The idea of starting a Pride event in Oxford began in 2002 at the celebration of the Queen's Golden Jubilee when the two gay pubs on Paradise Street, The Jolly Farmers and The Castle Tavern, held a street party with barbecues, games and entertainment. The event was so popular that people began talking about organising a local Pride event


1st pride day

On Saturday 3rd May 2003 Oxford saw its first Pride Day held in Oxpens Meadow by the River Thames. In 2005 Oxford Pride moved from May to July in the search for better weather


1st Pride Parade

The first Oxford Pride Parade took place on Pride Day in 2008. Starting in the Castle Quarter, people marched with flags, banners and whistles, past the LGBTQIA+ pubs on Paradise Street and St Thomas Street, past the Coven nightclub, then continued on to the event at Oxpens.


official pride date

The date was changed to early June in 2009 to the weekend after the bank holiday when Birmingham Pride usually took place. This change also encouraged more involvement by staff and students from the universities, who were invited and took part in the first 10-day Arts and Culture Festival.

becoming a charity

Oxford Pride successfully restructured to become a registered charity in 2012. This provided potential new funding opportunities to help with the relentless task of maintaining free community events.


Moving to city centre

Oxford Pride relocated into the city centre in 2015, returning to Paradise Street and expanded throughout the Castle Quarter with the rainbow flag flying from St Georges Tower. The Pride Parade route changed in 2016, starting at Radcliffe Square, then winding its way down Broad Street and Cornmarket towards Paradise Street and the Castle Quarter.


New Logo

In 2018, inspired by the literal meaning of Oxford - known as a place for Oxen to cross the river since 900AD - a new logo was developed.

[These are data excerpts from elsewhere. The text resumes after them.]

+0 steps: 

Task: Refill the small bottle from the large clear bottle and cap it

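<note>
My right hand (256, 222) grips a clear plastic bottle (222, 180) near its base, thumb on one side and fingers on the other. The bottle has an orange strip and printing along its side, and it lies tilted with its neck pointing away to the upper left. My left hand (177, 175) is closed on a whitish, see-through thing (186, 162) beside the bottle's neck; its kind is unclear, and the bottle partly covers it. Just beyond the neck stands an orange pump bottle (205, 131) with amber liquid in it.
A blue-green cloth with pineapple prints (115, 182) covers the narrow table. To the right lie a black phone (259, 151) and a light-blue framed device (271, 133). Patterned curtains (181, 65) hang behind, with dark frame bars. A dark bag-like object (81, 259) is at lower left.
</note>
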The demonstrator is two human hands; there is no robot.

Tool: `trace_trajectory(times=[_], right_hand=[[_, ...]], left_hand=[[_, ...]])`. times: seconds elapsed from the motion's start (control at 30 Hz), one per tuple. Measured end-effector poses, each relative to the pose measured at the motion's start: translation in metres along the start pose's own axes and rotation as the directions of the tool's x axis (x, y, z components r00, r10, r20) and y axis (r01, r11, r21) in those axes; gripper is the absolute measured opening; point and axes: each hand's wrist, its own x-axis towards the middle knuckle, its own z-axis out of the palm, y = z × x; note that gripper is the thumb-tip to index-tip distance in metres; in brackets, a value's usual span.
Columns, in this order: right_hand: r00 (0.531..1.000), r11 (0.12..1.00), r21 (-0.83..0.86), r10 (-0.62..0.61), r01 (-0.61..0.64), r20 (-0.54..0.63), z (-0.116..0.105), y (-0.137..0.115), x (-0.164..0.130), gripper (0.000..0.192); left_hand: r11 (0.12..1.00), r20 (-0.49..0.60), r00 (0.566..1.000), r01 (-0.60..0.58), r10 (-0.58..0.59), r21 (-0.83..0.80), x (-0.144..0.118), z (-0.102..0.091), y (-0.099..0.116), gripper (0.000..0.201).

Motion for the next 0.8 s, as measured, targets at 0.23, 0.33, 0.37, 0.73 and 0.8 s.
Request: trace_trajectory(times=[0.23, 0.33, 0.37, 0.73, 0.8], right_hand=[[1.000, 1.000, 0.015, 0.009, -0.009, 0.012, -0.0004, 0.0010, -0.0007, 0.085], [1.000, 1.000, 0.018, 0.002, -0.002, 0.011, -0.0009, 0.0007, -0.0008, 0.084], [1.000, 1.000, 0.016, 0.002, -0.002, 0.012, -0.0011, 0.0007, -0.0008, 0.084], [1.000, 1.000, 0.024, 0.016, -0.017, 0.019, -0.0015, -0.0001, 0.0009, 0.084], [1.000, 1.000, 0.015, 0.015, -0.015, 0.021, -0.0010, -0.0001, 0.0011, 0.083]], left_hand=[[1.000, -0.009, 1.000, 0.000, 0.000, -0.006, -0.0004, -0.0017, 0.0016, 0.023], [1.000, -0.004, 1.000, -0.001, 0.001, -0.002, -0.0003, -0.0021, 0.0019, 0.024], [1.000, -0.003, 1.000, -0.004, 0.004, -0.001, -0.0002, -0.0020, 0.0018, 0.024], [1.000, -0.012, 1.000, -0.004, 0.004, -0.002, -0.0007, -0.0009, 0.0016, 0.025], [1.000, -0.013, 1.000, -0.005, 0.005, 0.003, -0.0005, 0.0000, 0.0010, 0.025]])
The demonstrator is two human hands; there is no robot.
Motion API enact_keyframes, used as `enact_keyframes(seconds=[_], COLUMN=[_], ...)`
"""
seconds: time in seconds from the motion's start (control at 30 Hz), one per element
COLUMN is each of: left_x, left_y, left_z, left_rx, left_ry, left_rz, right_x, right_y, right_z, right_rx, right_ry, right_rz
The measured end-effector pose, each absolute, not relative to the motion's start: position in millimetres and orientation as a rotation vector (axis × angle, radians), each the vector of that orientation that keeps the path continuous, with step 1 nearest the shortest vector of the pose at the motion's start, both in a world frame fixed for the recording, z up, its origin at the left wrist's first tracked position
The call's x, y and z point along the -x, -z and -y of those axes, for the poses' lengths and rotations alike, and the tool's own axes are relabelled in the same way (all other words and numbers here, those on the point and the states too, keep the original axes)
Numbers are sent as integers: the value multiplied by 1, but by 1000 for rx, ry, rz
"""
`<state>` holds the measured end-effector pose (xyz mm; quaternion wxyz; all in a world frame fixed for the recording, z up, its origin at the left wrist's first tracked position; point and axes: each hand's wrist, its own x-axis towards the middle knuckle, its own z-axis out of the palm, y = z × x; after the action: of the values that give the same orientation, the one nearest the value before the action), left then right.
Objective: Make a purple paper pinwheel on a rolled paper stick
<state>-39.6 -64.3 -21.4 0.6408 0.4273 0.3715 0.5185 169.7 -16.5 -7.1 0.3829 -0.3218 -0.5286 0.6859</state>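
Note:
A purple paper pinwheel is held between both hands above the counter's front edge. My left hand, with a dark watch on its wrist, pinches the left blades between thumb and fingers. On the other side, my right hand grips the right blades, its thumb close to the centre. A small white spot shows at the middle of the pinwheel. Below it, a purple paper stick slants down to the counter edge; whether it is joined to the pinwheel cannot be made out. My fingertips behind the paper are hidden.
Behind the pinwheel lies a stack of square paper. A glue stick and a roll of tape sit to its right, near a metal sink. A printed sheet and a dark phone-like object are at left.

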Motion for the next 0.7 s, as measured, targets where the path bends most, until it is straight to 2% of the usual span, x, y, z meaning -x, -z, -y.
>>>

The vibrant head of an Ox incorporates colours from the many flags representing sexual orientation, gender identity and expression.


An even bigger pride

2019 was a very successful year for Oxford Pride with events every month and Pride Day expanding into Leiden Square in the Westgate Centre. Commemorating the 50th anniversary of the Stonewall Rebellion (New York, 1969) the Oxford Pride Festival began on May 17 (IDAHoBIT) with flagstones painted at Bonn Square followed by a reception at the Randolph Hotel.


Global Pandemic

The global pandemic affected all Pride organisations around the world and Oxford Pride, like many others, were only able to hold online events in 2020 and 2021.

the big comeback

Oxford Pride returned to the streets in 2022. This was the largest and most successful year for Oxford Pride so far. The event saw many young people experiencing their first Pride after the pandemic years. New venues and offerings such as an indoor family zone with artist led crafts and a quiet zone in County Hall were introduced to increase inclusivity.